> **Your task**
Please transcribe the data below in full. Omit any picture you find in it.

• • • • • • •

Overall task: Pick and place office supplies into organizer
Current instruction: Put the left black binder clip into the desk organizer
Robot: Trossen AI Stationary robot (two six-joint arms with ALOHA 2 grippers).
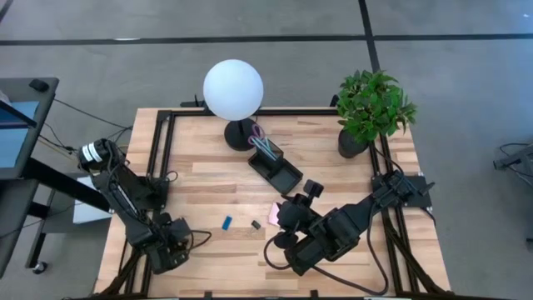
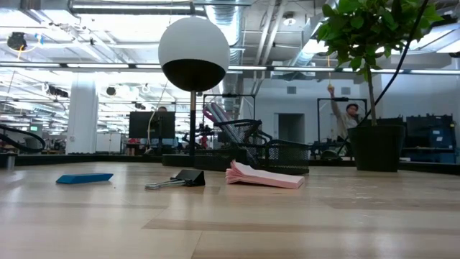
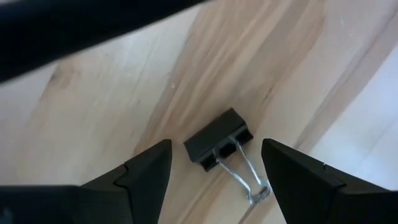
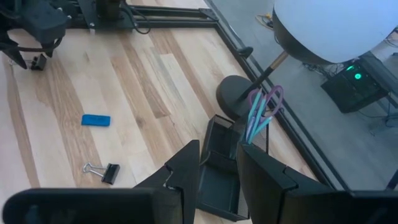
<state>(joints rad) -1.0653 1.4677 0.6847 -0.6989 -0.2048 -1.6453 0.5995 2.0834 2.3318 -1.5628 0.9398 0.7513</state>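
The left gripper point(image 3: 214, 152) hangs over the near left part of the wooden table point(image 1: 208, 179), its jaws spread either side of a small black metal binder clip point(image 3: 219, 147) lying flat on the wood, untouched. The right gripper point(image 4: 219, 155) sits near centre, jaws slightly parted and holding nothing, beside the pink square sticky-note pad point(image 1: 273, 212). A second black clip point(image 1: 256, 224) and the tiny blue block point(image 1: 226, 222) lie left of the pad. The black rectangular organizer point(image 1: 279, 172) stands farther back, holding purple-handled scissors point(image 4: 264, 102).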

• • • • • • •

> **Problem solution**
Overall task: Pick and place office supplies into organizer
Current instruction: Put the left black binder clip into the desk organizer
Robot: Trossen AI Stationary robot (two six-joint arms with ALOHA 2 grippers).
<state>(joints rad) -1.0653 1.4677 0.6847 -0.6989 -0.2048 -1.6453 0.5995 2.0834 2.3318 -1.5628 0.9398 0.7513</state>
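The left gripper point(image 3: 214, 152) hangs over the near left part of the wooden table point(image 1: 208, 179), its jaws spread either side of a small black metal binder clip point(image 3: 219, 147) lying flat on the wood, untouched. The right gripper point(image 4: 219, 155) sits near centre, jaws slightly parted and holding nothing, beside the pink square sticky-note pad point(image 1: 273, 212). A second black clip point(image 1: 256, 224) and the tiny blue block point(image 1: 226, 222) lie left of the pad. The black rectangular organizer point(image 1: 279, 172) stands farther back, holding purple-handled scissors point(image 4: 264, 102).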

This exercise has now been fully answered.